Cmdstanr fails to read its own csv files for large number of parameters

I am fitting a hierarchical Hidden-Markov model with cmdstanr. I am using data from 20 subjects, each with around a 1000 trials (distributed across 20 block). The forward algorithm is implemented directly, hence I have to store about 20 x 20 x 100 variables for the forward-variables (and an equal number for the backward- and forward-backward smoothed ones as I wish to estimate by-trial probabilities).

Fitting the model works just fine and with lower number of subjects/blocks/trials, there is no issue whatsoever. However, when using the full dataset, cmdstanr cannot read back its own output files. In fact, it gets stuck in some obscure computation when trying to access any of the fitted model variables (such as using fit$draws() and even if trying to use fit$save_object(). This is the case, even if I use fit$optimize() instead of fit$sample(), even though the resulting output file from the fit (attached) is has only a single line (but a lot of variables, obviously) and is only about 9 MB in size.

This is the cmdstanr-file from an optimize()-run: https://dropfiles.org/asHh3fmL

Is this a known issue? Can I do anything to circumvent the issue? Currently, I am switching back to rstan.

  • Operating System: Linux (Debian 6.3.0-18)
  • CmdStan Version: 2.26.1
  • Compiler/Toolkit: GCC 6.3.0 20170516
1 Like

Can you check on the raw size of the csvā€™s?

2 Likes

Itā€™s just 9 MB for the optimize-run. Here is the file https://dropfiles.org/asHh3fmL.

1 Like

@ihrke I was able to reproduce this using the file you shared (thanks for that). The problem is happening when CmdStanR calls posterior::subset_draws() towards the end of cmdstanr::read_cmdstan_csv.

I made a branch that has a temporary fix for this when reading in the csv after optimization (I think ultimately we need to fix posterior::subset_draws()):

remotes::install_github("stan-dev/cmdstanr@temp-fix-optimize-csv")

This should get it to work with optimization (at least it allows me to use read_cmdstan_csv() successfully with the file you provided). Unfortunately Iā€™m not sure where the problem is happening when youā€™re using sampling but if you share that csv I can probably track it down.

Edit: @ihrke I updated the branch to avoid using subset_draws also for sampling so perhaps it will solve that for you too but Iā€™m not 100% sure.

2 Likes

Yeah, this is a known problem. A workaround for now is to use cmdstanr::read_cmdstan_csv() to read the csv files directly instead of using $draws().

Edit: @jonah notes that Iā€™m wrong about this.
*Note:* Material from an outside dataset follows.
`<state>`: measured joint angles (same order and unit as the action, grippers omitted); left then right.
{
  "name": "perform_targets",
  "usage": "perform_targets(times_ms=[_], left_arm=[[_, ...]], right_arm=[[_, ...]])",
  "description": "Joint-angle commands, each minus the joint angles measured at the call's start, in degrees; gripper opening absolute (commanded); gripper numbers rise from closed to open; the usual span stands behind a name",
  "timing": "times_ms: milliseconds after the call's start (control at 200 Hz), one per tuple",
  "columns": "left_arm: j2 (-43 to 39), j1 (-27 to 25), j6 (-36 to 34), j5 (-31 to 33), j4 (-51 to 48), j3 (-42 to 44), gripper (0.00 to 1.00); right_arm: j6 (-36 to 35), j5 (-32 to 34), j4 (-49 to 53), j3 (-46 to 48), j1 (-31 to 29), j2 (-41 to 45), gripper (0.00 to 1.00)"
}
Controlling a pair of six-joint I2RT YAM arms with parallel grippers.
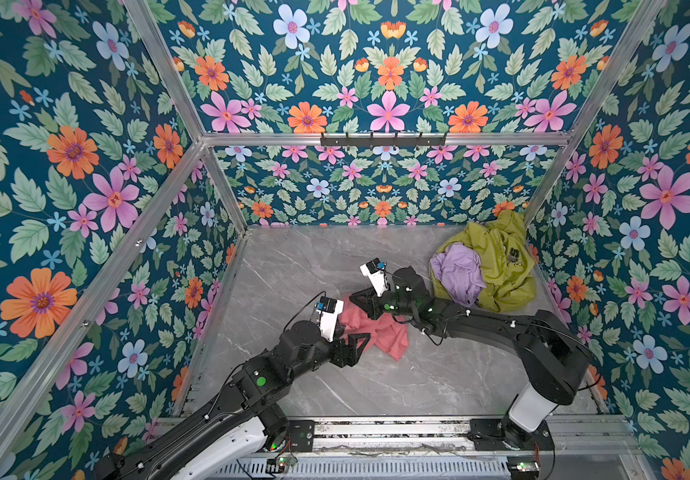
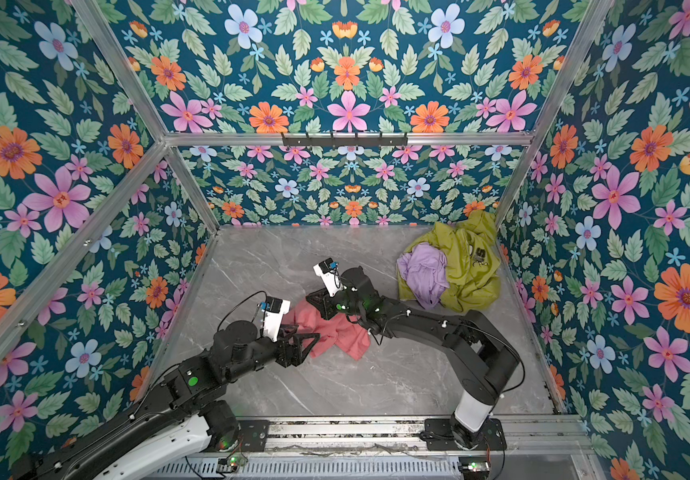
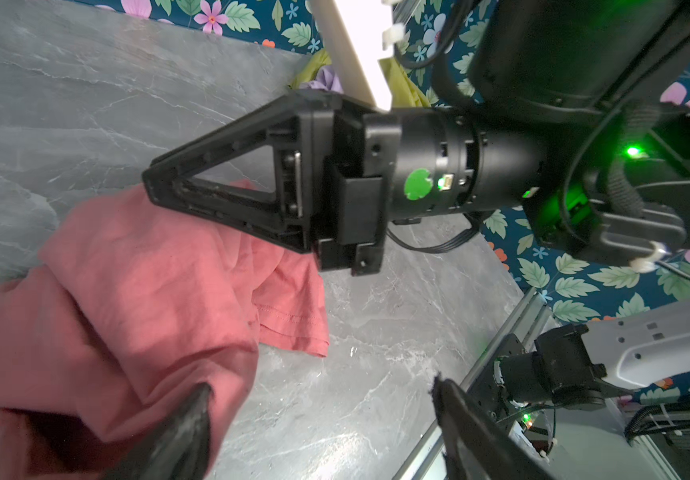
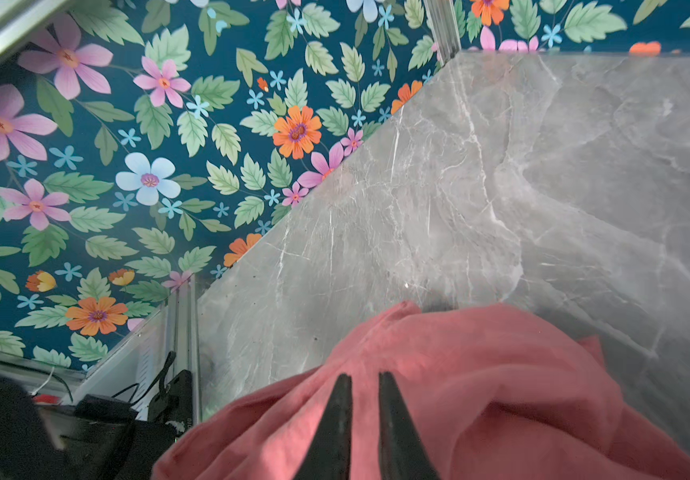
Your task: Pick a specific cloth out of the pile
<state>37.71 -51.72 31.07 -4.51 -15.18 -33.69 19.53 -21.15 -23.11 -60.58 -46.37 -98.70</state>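
The salmon-pink cloth (image 1: 383, 332) (image 2: 345, 334) (image 3: 127, 291) (image 4: 480, 374) lies crumpled mid-table, apart from the pile (image 1: 501, 266) (image 2: 470, 266) in the back right corner. My right gripper (image 1: 355, 298) (image 2: 311, 297) (image 3: 150, 178) (image 4: 364, 376) sits at the cloth's far edge, shut on a raised fold of pink fabric. At the cloth's near left edge my left gripper (image 1: 356, 338) (image 2: 305, 334) (image 3: 321, 384) stands open. One of its fingers (image 3: 193, 415) rests against the cloth; only bare table shows between the two.
The pile holds a lilac-purple cloth (image 1: 457, 270) (image 2: 424, 270) on a large olive-green garment with a dark print. Floral walls close in the grey marble table (image 1: 293, 266) on three sides. A hook rack (image 1: 383, 139) hangs on the back rail. Metal rails (image 1: 376, 432) run along the front.
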Motion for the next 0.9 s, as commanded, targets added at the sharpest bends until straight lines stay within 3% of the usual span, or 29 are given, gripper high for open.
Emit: perform_targets(times_ms=[0,175,525,895], left_arm=[[0.1,0.0,-0.2,-0.8,0.4,0.3,0.84],[-0.8,0.0,-0.3,1.5,-0.6,-0.2,0.84],[-1.2,0.1,-0.5,12.6,-4.8,-3.3,0.84],[-1.5,0.2,6.1,12.8,-0.3,3.0,0.84]], right_arm=[[0.6,-2.6,-1.1,-1.0,-0.2,-2.3,0.16],[-0.5,-3.2,-0.3,2.2,-0.2,-4.8,0.16],[-1.2,0.0,-0.4,13.4,0.1,-1.9,0.16],[-0.7,1.9,-2.3,17.5,0.1,-0.3,0.17]])
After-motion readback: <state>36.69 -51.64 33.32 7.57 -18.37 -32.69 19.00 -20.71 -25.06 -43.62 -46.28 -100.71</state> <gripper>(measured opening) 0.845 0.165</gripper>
Just for posterity, it is also currently the case that read_cmdstan_csv works for sampling fits with large numbers of parameters, but $draws() does not.

In this case it also seems to happen with read_cmdstan_csv() unfortunately.

1 Like

Yeah, thanks for the reminder, I had forgotten about that. @rok_cesnovar We need to get back to that and figure something out.

2 Likes

Actually Iā€™m now pretty sure that the problem with draws() is also related to this issue with posterior::subset_draws() that I just opened:

1 Like

Thatā€™s amazing, thank you! I will try it asap!
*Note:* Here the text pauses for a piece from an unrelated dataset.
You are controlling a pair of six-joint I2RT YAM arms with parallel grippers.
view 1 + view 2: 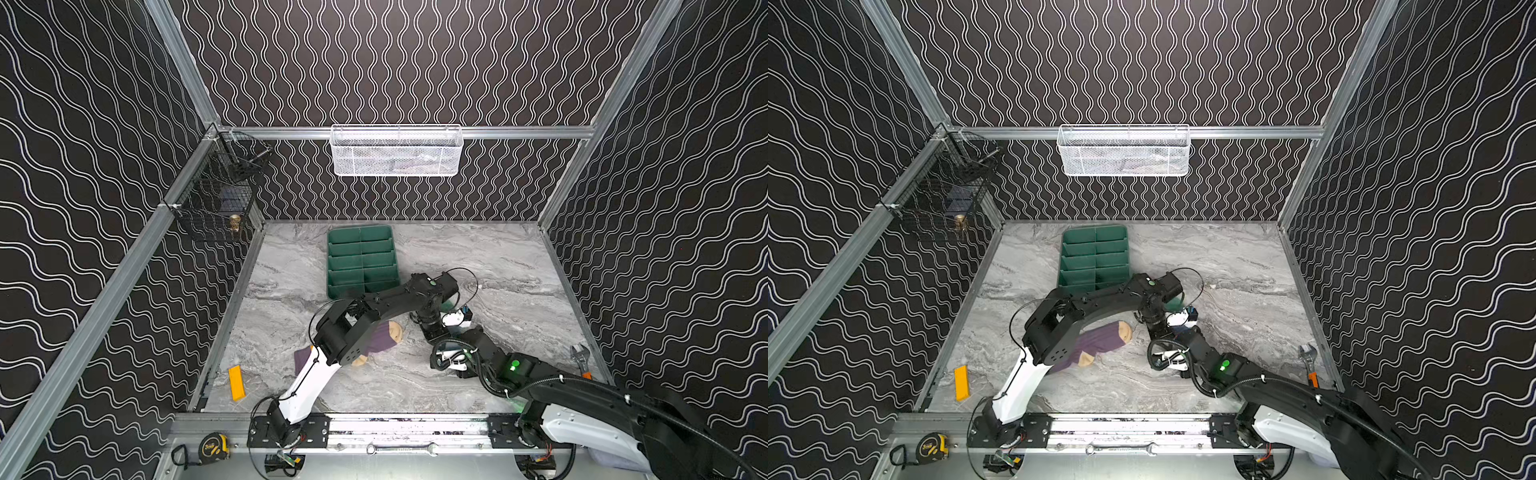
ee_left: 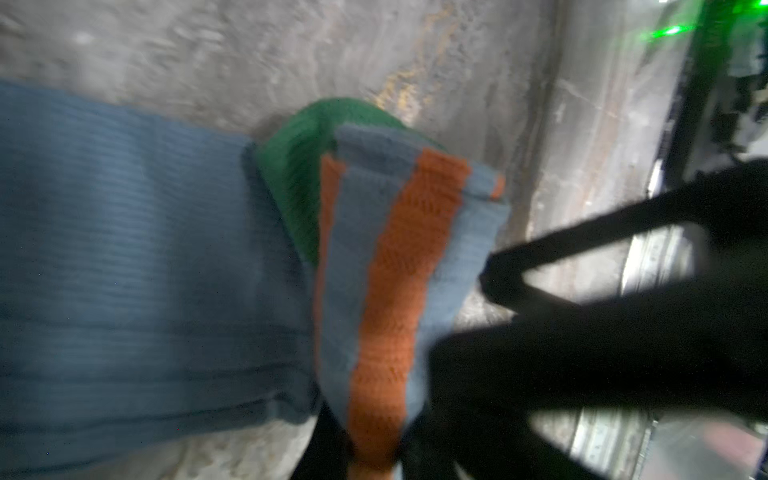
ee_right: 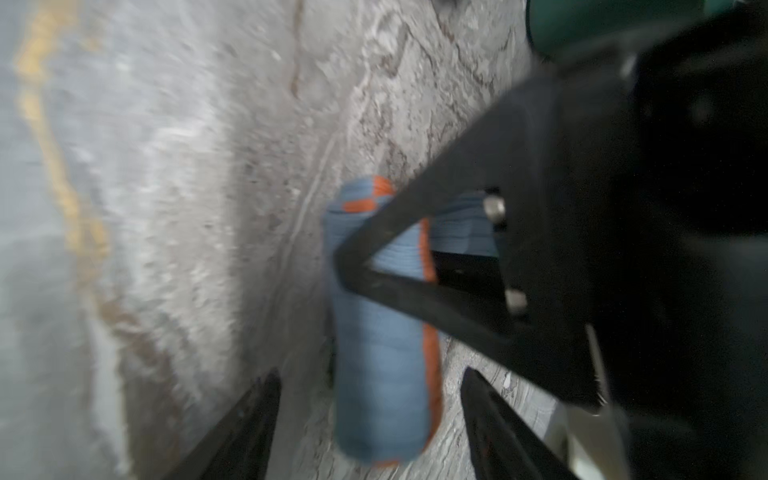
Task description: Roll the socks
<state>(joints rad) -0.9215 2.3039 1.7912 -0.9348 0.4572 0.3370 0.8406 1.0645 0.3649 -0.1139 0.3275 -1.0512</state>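
On the left we see the purple sock (image 1: 1100, 340) lying on the surface (image 1: 1246, 266), partly under the left arm. To its right, near the middle, is the blue sock (image 2: 124, 270), partly rolled. The left tool (image 2: 374, 457) is clenched on its orange-striped cuff. The right tool (image 3: 370, 378) is released, its fingers (image 3: 257, 415) standing apart on both sides of the roll.

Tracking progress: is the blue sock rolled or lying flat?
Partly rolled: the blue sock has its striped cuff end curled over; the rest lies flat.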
I tried using the branch with your fix and reading the csv now seems to work fine. I use the following convenience function to read the whole fit into memory (before storing it as an .RData file) and it is lightning fast (as opposed to taking ages before your fix).

cmdstanr.resolve <- function(fit){
  temp_rds_file <- tempfile(fileext = ".RDS")
  fit$save_object(file = temp_rds_file)
  fit <- readRDS(temp_rds_file)  
  return(fit)
}

However, I cannot use the fit$summary() or fit$draws() function for this object as I used to. The error I get is

> mod_opt_probed.r$draws("gmu")
Error in `[.default`(private$draws_, , variables, drop = FALSE) : 
  subscript out of bounds
> mod_opt_probed.r$summary()
Error: Can't subset columns that don't exist.
x Columns `variable` and `mean` don't exist.
Run `rlang::last_error()` to see where the error occurred.

Oops I may have broken draws() on that branch when I fixed the CSV reading. But I think this PR that we just merged in the posterior package

will hopefully fix the problem. Can you try reinstalling both posterior and cmdstanr from master?

remotes::install_github("stan-dev/posterior")
remotes::install_github("stan-dev/cmdstanr")

and let let me know if that fixes the problem? Sorry for the hassle, but thanks for helping us fix this!

1 Like

Thanks, that seems to have fixed the problem! Thanks so much for your efforts and the incredibly fast fix!

Thatā€™s great, thanks for trying that out. Glad itā€™s working now!

@jsocolar Iā€™m hopeful that with posterior::subset_draws() now fixed this will drastically improve the speed of $draws() with many parameters. I havenā€™t done any rigorous testing yet though.

1 Like

@jonah, can I test by updating posterior without rebuilding the R6 object, or do I need to rebuild after updating?

My hunch is that youā€™ll need to rebuild the R6 object. Unfortunately if we update a method it doesnā€™t update the methods associated with existing R6 objects.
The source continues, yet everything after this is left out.